Prompt: Output only the lines of the entries that follow, starting at the one with "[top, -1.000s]" and running down to the one with "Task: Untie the", both included and unchanged.

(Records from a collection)
********************

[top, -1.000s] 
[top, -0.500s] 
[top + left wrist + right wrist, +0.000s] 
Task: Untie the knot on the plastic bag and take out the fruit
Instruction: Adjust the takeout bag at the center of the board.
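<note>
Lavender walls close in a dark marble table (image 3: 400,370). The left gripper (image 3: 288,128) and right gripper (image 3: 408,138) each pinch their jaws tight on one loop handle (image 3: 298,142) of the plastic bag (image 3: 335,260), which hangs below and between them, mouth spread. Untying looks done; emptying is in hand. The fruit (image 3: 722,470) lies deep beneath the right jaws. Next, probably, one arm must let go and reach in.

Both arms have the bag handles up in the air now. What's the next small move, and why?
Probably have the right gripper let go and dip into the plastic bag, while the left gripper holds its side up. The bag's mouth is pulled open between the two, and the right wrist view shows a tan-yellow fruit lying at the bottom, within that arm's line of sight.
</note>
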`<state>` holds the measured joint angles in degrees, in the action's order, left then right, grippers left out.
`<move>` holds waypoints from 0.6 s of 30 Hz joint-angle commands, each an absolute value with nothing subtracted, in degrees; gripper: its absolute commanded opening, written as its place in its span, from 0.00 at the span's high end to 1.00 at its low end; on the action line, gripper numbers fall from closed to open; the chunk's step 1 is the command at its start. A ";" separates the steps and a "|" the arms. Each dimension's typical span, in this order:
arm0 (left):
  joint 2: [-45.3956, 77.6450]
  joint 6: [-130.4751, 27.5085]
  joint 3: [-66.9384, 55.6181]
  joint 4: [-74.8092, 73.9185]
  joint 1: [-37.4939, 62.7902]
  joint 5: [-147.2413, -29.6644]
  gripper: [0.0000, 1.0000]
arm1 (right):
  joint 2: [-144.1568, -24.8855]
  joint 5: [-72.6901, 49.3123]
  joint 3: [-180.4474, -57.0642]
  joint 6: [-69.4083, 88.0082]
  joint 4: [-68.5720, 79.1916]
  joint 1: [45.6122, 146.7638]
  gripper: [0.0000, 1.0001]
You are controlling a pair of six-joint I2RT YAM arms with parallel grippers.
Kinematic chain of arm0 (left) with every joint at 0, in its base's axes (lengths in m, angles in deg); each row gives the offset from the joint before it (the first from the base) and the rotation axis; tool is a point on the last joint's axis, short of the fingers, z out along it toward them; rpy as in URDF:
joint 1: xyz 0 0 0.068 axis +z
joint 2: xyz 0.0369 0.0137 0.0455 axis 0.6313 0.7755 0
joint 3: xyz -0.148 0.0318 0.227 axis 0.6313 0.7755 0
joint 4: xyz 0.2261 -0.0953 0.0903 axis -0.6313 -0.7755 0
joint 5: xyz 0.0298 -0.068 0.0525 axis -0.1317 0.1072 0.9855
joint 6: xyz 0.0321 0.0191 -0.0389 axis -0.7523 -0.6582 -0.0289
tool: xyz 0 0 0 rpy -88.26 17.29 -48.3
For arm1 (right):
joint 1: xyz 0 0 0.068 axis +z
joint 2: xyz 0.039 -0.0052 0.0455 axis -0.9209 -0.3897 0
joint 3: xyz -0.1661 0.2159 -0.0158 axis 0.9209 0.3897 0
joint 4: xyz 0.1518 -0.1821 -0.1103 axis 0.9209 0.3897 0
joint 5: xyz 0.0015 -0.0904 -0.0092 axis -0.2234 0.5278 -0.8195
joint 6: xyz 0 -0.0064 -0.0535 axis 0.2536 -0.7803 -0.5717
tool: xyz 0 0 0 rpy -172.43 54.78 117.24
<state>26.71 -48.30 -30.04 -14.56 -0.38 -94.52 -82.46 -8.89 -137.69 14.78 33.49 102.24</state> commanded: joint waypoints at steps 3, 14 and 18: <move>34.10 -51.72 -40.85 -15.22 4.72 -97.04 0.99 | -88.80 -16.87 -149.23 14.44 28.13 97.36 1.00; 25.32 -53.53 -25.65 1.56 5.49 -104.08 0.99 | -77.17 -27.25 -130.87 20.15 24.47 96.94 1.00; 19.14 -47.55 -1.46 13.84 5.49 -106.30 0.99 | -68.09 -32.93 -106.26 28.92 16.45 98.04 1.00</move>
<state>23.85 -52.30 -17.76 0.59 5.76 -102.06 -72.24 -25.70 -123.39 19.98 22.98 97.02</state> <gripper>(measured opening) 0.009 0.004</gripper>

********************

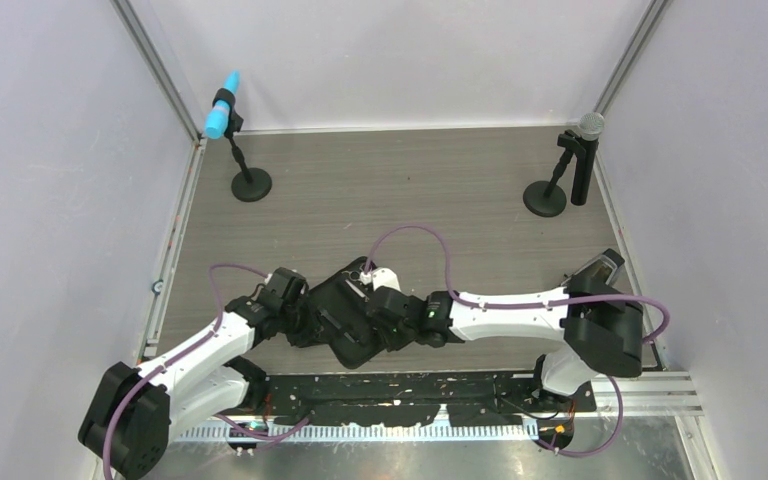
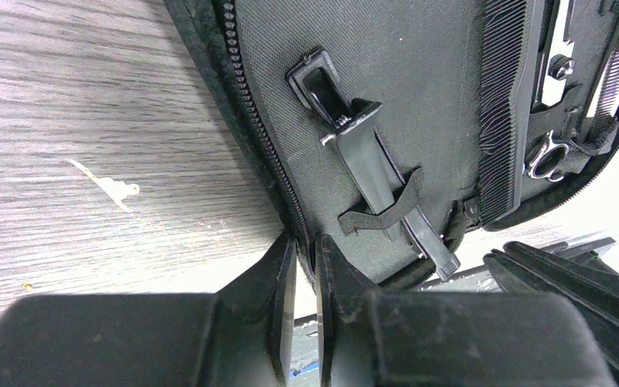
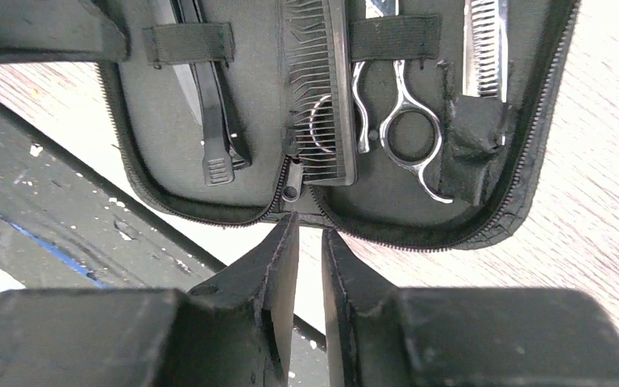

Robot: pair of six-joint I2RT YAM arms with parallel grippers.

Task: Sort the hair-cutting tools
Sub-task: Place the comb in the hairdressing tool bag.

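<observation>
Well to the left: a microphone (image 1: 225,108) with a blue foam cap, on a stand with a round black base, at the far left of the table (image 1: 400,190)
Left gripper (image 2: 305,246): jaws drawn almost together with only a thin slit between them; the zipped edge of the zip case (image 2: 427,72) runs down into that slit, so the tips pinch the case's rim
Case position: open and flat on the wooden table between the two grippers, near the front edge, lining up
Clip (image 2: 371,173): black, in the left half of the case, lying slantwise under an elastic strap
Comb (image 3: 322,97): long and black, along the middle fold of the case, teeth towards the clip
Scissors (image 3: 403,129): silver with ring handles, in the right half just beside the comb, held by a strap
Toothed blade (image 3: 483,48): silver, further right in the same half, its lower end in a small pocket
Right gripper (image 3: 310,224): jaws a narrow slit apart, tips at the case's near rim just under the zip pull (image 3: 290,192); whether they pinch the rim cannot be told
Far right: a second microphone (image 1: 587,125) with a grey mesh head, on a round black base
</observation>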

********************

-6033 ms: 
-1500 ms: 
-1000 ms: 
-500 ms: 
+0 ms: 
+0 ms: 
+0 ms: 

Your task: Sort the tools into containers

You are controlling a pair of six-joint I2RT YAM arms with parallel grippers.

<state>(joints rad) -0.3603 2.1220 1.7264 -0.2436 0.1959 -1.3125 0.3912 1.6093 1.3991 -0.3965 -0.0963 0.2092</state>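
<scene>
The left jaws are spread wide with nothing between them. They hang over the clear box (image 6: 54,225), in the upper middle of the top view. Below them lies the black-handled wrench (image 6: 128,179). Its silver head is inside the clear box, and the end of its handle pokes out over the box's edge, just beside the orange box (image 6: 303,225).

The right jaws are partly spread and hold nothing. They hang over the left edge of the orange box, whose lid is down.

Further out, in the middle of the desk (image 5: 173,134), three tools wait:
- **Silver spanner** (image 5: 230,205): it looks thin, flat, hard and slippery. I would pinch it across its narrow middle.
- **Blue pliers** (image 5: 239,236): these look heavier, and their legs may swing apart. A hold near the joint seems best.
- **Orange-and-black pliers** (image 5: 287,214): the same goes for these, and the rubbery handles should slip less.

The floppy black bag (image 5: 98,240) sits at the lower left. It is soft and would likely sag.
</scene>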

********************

Output for this exercise:
[top, -1.000s] 
[top, -0.500s] 
[top + left wrist + right wrist, +0.000s] 
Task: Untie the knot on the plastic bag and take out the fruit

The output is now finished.